Due to the relationship between \(\eta, \alpha\) and \(\theta\) in (\(\ref{eqn:eta-theta-alpha}\)), we have

\[\begin{align*} \theta&=\frac{1}{1+\mu\eta}=\frac{1+\alpha\rho(1-B/n)}{1+\alpha\rho}\geq \frac{1}{1+\alpha\rho},\\ \alpha &= \frac{1-\theta}{\rho(\theta - (1-B/n))},\quad\eta = \frac{1-\theta}{\theta \mu}. \end{align*}\]

Then, we have

\[\begin{align*} &\left[\mu\Upsilon_{1,T+1}\right]= \frac{\mu\eta}{1+\eta\mu}\left(\frac{1}{\eta}+\mu\right)\Upsilon_{1,T+1}\\ & \leq\theta^{T}\mu\left[\Upsilon_{1,1} + \frac{(1+\alpha\rho)\eta}{\alpha(1+\eta\mu)}\Upsilon_{2,1} \right] +\frac{1}{1-\theta}\frac{\eta\mu}{1+\eta\mu}\left(\frac{8\sigma_0^2\alpha}{\mu_\psi}+\eta(\sigma^2 + 4G_1^2G_2^2)\right)\\ &=\theta^{T}\Upsilon +\frac{8\sigma_0^2\alpha}{\mu_\psi}+\eta(\sigma^2 + 4G_1^2G_2^2)\\ &\leq\theta^{T}\Upsilon +\frac{1-\theta}{\rho(\theta - (1-B/n))}\frac{8\sigma_0^2}{\mu_\psi}+ \frac{1-\theta}{\theta \mu}(\sigma^2 + 4G_1^2G_2^2), \end{align*}\]

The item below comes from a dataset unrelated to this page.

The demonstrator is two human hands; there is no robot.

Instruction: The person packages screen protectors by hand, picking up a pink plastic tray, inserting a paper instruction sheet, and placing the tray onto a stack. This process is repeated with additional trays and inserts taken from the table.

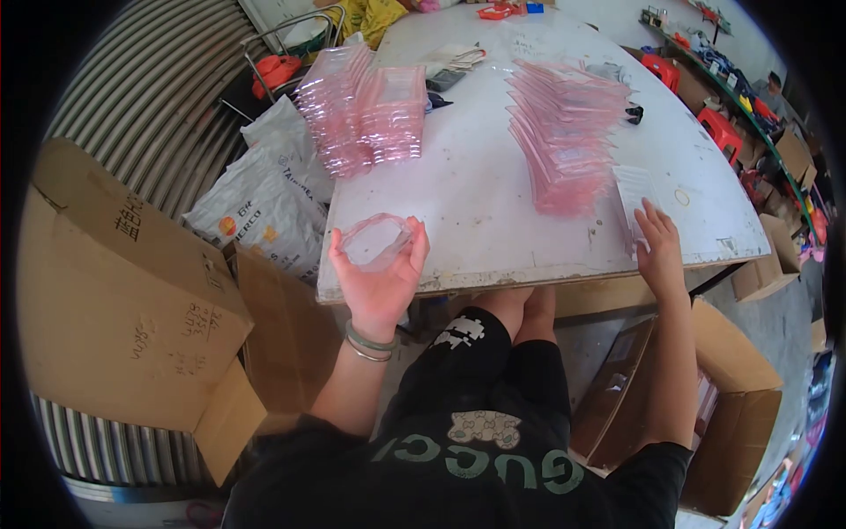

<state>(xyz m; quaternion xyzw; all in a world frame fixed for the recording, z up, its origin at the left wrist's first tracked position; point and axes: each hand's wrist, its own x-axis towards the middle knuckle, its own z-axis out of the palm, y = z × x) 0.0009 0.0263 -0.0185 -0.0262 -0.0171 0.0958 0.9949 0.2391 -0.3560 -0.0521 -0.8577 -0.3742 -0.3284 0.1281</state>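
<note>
My left hand (379, 278) holds a clear plastic bag with pink edges (377, 240) by its mouth, thumb and fingers spread the opening wide above the table's near edge. On the right, my right hand (659, 247) touches the edge of a stack of white cards (636, 189), its fingers stretched out and apart. Left of the cards lies a fanned pile of pink-edged plastic bags (564, 141). Farther back on the left, more shiny pink packets (388, 115) stand in tall stacks at the table's side.
The white table (467, 212) has a worn near edge above my knees. A large cardboard box (123, 282) and a white woven sack (273, 194) stand left. An open carton (731, 432) sits on the floor at right. A rubber band (681, 197) lies beside the cards.
</note>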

where \(\Upsilon=\mu\Upsilon_{1,1} + \mu\frac{(1+\alpha\rho)\eta}{\alpha(1+\eta\mu)}\Upsilon_{2,1}\).

To let the RHS be less than \(\epsilon\), it is sufficient to have

\[\begin{align*} &T\geq \frac{1}{1-\theta}\log(3\Upsilon/\epsilon)\geq \frac{-1}{\log(\theta)}\log(3\Upsilon/\epsilon)\Rightarrow\theta^{T}\Upsilon\leq \epsilon/3,\\ &\theta\geq 1 - \frac{\epsilon\mu_\psi\rho B/(24\sigma_0^2n)}{1+\epsilon\mu_\psi\rho/(24\sigma_0^2)}\Rightarrow \frac{1-\theta}{\rho(\theta - (1-B/n))}\frac{8\sigma_0^2}{\mu_\psi}\leq \epsilon/3, \\ & \theta\geq \frac{1}{1+\mu\epsilon/(3(\sigma^2 + 4G_1^2G_2^2))}\Rightarrow \frac{1-\theta}{\theta \mu}(\sigma^2 + 4G_1^2G_2^2)\leq \frac{\epsilon}{3}. \end{align*}\]

As a result,

\[T=O\bigg(\frac{1}{1-\theta}\log(3\Upsilon/\epsilon)\bigg) = \tilde{O}\bigg(\max\bigg(\frac{(\sigma^2 + G_1^2G_2^2)}{\mu\epsilon}, \frac{n}{B}, \frac{n\sigma_0^2}{B\epsilon\mu_\psi\rho}\bigg)\bigg).\]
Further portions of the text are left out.